Monday: “Then he said, ‘Let me go, for the day is breaking.’ But Jacob said, ‘I will not let you go, unless you bless me.’” Gen 32: 26. Jacob hung in and claimed his blessing. Where do you need to claim your blessing in the midst of wrestling?
Tuesday: “And the Lord said, ‘Who then is the faithful and prudent manager whom his master will put in charge of his slaves, to give them their allowance of food at the proper time?” Luke 12: 42. Sometimes we forget that God has entrusted all we have to us. How are you being faithful and prudent over all the blessings that God has given you?
Wednesday: “Blessed is that slave whom his master will find at work when he arrives.” Luke 12: 43. Stick with it. Stay at the work to which you have been called!

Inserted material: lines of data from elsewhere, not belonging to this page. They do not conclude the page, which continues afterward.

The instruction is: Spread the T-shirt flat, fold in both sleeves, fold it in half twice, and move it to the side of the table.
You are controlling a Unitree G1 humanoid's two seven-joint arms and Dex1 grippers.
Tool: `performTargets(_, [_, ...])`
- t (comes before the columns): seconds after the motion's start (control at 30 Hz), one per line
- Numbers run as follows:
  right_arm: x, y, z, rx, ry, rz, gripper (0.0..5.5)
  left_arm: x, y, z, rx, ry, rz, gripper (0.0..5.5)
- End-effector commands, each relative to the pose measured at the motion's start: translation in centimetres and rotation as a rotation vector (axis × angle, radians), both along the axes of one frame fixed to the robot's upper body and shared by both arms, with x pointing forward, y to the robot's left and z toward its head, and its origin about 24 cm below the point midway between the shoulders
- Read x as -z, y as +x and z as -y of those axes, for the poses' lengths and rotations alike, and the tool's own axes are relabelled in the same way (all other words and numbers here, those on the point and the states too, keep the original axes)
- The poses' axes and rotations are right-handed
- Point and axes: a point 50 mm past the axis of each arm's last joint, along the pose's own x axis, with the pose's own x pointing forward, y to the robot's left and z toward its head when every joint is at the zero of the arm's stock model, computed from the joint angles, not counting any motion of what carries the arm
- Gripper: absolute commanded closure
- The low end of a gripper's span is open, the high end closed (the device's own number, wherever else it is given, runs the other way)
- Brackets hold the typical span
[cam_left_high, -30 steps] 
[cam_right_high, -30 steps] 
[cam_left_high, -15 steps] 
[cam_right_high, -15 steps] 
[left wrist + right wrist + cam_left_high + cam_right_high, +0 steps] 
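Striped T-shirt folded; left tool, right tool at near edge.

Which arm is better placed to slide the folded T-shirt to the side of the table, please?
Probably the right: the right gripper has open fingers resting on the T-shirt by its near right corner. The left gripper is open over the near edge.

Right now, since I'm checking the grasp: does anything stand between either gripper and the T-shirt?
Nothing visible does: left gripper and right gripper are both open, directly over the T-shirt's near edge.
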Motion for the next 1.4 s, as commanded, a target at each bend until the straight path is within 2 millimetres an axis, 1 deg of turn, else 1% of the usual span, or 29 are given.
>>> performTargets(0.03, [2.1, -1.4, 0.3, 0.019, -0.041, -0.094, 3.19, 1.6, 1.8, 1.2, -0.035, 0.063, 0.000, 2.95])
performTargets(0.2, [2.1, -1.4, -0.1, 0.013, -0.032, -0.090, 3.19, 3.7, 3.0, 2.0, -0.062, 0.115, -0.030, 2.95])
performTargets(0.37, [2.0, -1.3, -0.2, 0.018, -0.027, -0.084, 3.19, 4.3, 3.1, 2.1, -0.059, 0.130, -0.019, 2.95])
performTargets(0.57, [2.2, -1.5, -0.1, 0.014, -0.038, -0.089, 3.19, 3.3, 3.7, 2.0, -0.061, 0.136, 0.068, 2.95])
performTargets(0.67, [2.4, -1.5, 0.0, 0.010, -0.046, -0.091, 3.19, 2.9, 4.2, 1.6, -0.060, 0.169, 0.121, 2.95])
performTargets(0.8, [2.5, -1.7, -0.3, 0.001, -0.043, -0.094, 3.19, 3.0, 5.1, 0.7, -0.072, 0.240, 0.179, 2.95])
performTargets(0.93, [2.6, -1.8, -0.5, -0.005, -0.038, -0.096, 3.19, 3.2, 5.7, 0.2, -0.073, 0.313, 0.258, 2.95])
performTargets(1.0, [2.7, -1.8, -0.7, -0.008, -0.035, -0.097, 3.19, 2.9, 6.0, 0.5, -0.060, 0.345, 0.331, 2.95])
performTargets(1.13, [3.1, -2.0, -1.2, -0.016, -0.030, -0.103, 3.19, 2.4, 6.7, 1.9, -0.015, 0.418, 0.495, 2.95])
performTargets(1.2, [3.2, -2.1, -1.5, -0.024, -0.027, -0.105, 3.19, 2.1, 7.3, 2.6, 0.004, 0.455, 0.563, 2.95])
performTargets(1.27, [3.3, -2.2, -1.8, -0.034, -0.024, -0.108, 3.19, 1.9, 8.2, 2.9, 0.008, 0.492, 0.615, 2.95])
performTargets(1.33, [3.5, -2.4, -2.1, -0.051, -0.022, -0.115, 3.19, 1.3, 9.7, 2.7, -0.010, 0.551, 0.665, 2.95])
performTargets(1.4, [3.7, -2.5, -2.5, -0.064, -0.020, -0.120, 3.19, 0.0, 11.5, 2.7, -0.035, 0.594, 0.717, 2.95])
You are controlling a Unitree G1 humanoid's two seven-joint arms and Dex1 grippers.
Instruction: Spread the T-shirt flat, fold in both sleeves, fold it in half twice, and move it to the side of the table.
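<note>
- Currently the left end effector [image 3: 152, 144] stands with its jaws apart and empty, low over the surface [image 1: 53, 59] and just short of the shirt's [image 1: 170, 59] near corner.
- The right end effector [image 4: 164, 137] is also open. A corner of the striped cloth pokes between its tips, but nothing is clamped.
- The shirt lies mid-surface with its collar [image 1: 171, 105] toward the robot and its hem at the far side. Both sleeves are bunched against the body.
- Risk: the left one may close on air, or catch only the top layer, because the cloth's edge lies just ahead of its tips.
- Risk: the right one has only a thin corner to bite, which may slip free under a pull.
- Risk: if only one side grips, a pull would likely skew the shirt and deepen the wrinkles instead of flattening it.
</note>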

Thursday: “Truly I tell you, he will put that one in charge of all his possessions. “Luke 12:43. Where is God blessing you even in the midst of challenges by entrusting you with God’s ways?
Friday: “the master of that slave will come on a day when he does not expect him and at an hour that he does not know, and will cut him in pieces, and put him with the unfaithful.” Luke 12: 46. Pray for stamina and strength as you stay faithful to serving God even when the days are long and the challenges seem insurmountable.
Saturday: “But one who did not know and did what deserved a beating will receive a light beating. From everyone to whom much has been given, much will be required; and from one to whom much has been entrusted, even more will be demanded.” Luke 12: 48. Pray that you will stay faithful to manage and share that with which God has blessed you.